» **WORK TO COMPLETE**:
The required output is the full listing below, reproduced word for word.
[[ GIVEN INFORMATION open ]]
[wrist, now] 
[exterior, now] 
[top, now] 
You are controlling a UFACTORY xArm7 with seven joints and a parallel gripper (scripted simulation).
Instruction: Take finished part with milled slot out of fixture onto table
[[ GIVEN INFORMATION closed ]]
» **YOUR RESPONSE**:
[wrist, now] 
[exterior, now] 
[top, now] 
You are controlling a UFACTORY xArm7 with seven joints and a parallel gripper (scripted simulation).
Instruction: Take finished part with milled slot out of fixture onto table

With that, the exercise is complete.